TASK TO COMPLETE: Nothing but the lines from the one containing "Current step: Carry" through the last line of the material should appear in the answer, transcribed exactly, pictures excluded.

════════

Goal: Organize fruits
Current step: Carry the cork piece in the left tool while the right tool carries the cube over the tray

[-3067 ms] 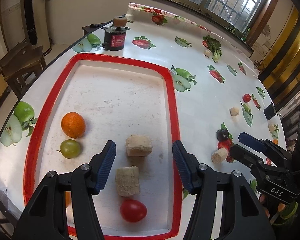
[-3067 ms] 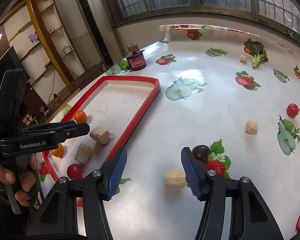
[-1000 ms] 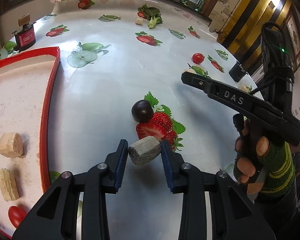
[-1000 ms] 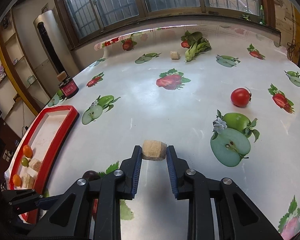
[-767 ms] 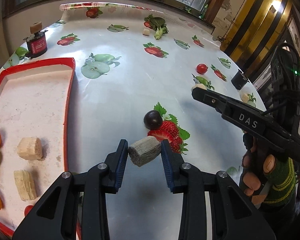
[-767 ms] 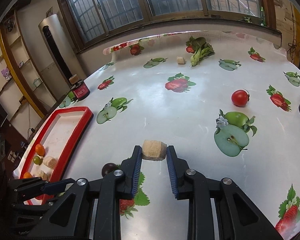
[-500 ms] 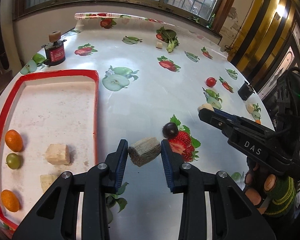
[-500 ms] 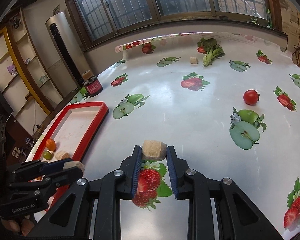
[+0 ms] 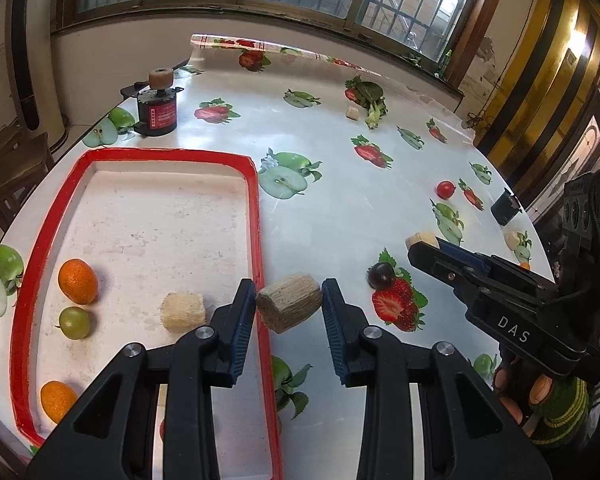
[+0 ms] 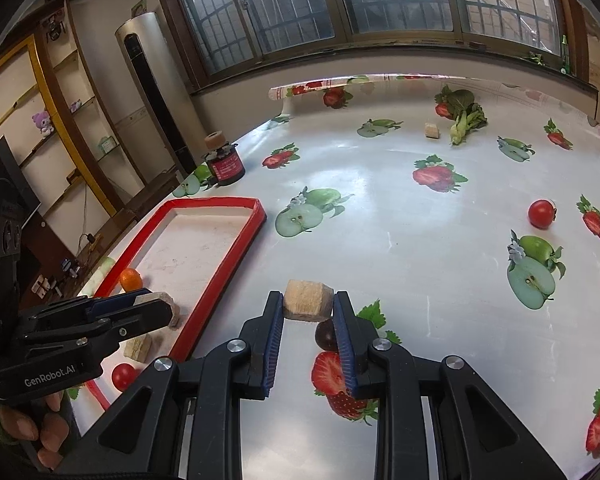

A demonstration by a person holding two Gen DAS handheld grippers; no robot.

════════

WRITTEN ANSWER:
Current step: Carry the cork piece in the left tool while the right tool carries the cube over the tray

[-3067 ms] 
[-3067 ms] 
[-1000 ms] 
[-1000 ms] 
[-767 ms] 
[-767 ms] 
[-500 ms] 
[-500 ms] 
[+0 ms] 
[+0 ms] 

A demonstration by a person holding two Gen DAS handheld grippers; no robot.

Nothing more is needed for this answer.